Peter Gabriel – « Mercy street »

J’ai découvert Peter Gabriel grâce à mon ami Elric, qui en était un très grand fan quand je l’ai rencontré, notamment pour ses premiers albums et pour la bande originale du film d’Alan Parker « Birdy » . À l’époque j’avais aussi une amie qui ne jurait que par « Pete Gab » . J’étais donc cerné, et je ne pouvais que tomber dans les filets de l’ancien leader de Genesis.

Pour ma part, l’album de Peter Gabriel que je préfère est « So » , sorti en 1986. C’est aussi celui qui lui a valu une consécration méritée: il a atteint la première place des ventes en Grande-Bretagne et la deuxième aux USA, et il contient ses plus grands tubes, comme « Sledgehammer » ou le merveilleux « Don’t give up » .

Aller au-delà du succès d’estime et obtenir aussi la reconnaissance du grand public, tel était sans doute l’une des envies de Peter Gabriel avec cet album. La pochette signale assez de façon éloquente ce désir de plus de visibilité: alors que sur ses trois premiers albums, il apparaissait masqué ou défiguré, cette fois-ci son visage se détache nettement, beau et intense, sur un fond blanc.
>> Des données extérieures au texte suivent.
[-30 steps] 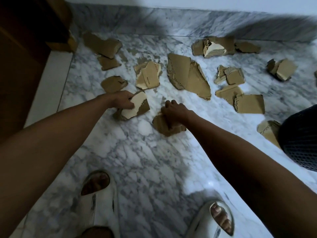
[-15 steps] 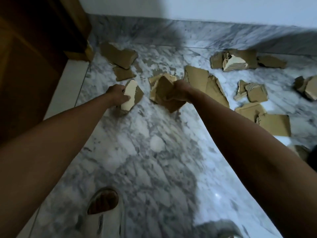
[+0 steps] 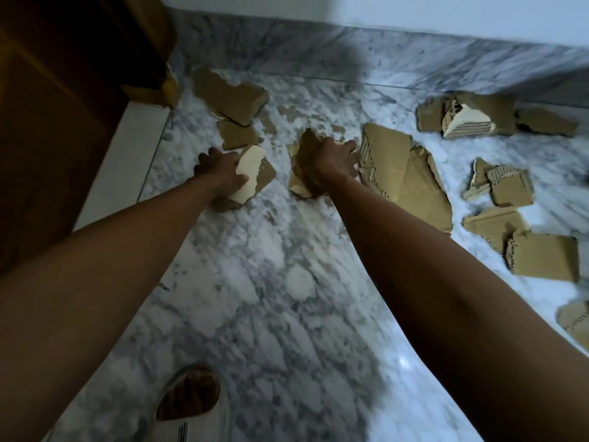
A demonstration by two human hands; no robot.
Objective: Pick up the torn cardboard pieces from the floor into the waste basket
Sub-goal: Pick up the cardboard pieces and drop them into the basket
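Note:
Torn brown cardboard pieces lie scattered over the marble floor (image 3: 271,282). My left hand (image 3: 221,173) grips a pale-faced cardboard piece (image 3: 251,172) together with a brown one beneath it, low over the floor. My right hand (image 3: 331,162) is closed on a brown cardboard piece (image 3: 302,161), with its fingers reaching over more scraps beside a large torn sheet (image 3: 401,173). Further pieces lie by the door corner (image 3: 231,97), along the back wall (image 3: 465,118) and on the right (image 3: 541,256). The waste basket is out of view.
A dark wooden door and frame (image 3: 63,122) stand at the left with a pale threshold strip (image 3: 124,161). A marble skirting (image 3: 382,55) runs along the back wall. My left foot in a white slipper (image 3: 191,400) is at the bottom.
My right hand lifted a brown piece from the floor and carried it forward to the scraps near the large sheet. My left hand kept its pieces. The view shifted left, losing the basket.

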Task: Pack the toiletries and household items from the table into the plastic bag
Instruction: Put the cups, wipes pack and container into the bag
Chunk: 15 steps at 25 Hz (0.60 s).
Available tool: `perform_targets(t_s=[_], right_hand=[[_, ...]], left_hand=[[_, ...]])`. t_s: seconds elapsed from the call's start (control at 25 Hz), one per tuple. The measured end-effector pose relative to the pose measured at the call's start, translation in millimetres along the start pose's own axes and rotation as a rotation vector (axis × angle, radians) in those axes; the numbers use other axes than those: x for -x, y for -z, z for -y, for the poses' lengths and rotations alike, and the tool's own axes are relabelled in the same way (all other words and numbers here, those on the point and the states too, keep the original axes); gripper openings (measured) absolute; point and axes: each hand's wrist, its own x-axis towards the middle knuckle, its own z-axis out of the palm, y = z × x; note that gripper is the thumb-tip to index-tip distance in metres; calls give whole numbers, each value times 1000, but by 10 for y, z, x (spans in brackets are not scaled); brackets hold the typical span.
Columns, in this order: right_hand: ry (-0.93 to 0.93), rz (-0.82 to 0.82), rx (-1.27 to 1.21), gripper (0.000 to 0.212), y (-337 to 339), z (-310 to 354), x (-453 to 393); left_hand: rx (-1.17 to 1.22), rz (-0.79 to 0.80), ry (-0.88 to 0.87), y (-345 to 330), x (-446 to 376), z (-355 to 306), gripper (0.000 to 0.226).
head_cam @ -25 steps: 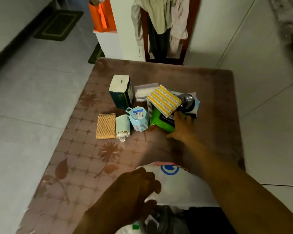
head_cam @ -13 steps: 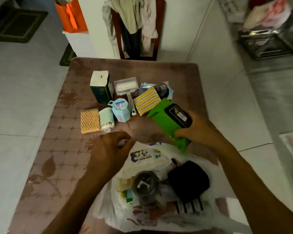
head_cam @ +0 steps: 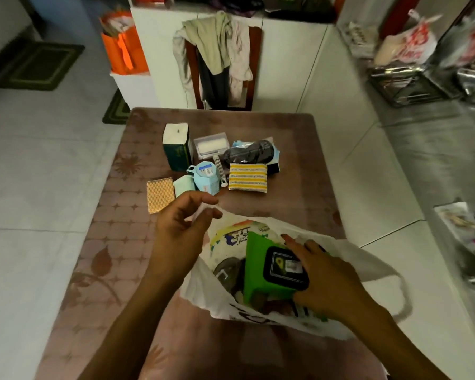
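Right hand (head_cam: 328,281) gripping green pack (head_cam: 261,272) inside plastic bag (head_cam: 373,266); left hand (head_cam: 183,226) pinching bag rim. Black label unreadable.

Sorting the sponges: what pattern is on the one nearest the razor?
Yellow and silvery-white stripes on the sponge, clearest in the head view.

home, lived-in room | clothes (head_cam: 217,48) draped over wooden chair (head_cam: 254,69) | doormat (head_cam: 39,65) on tiled floor (head_cam: 39,165) | steel rack (head_cam: 406,83)
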Motion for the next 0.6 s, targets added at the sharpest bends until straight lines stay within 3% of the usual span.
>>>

Pour obtenir avec « So » un succès commercial, Peter Gabriel s’est adapté à la mode musicale du moment, en délaissant notamment les longs morceaux hypnotiques des trois premiers albums, et en produisant des clips innovants et spectaculaires (notamment celui de « Sledgehammer » , tourné en stop motion avec la collaboration de Nick Park des studios Aardman, qui ont produit l’excellente série de films d’animation « Wallace et Gromit »).

Pour autant, l’écriture de Peter Gabriel reste précise et émouvante, et il a conservé ce qui fait sa patte, notamment le goût pour la création d’ambiances musicales mystérieuses (qu’il approfondira avec la BO de « La dernière tentation du Christ ») , la forte présence des percussions, l’ouverture sur les « musiques du monde » et en particulier pour celles venues d’Afrique (par exemple il invite Youssou N’Dour chanter dans le final de « In your eyes »)…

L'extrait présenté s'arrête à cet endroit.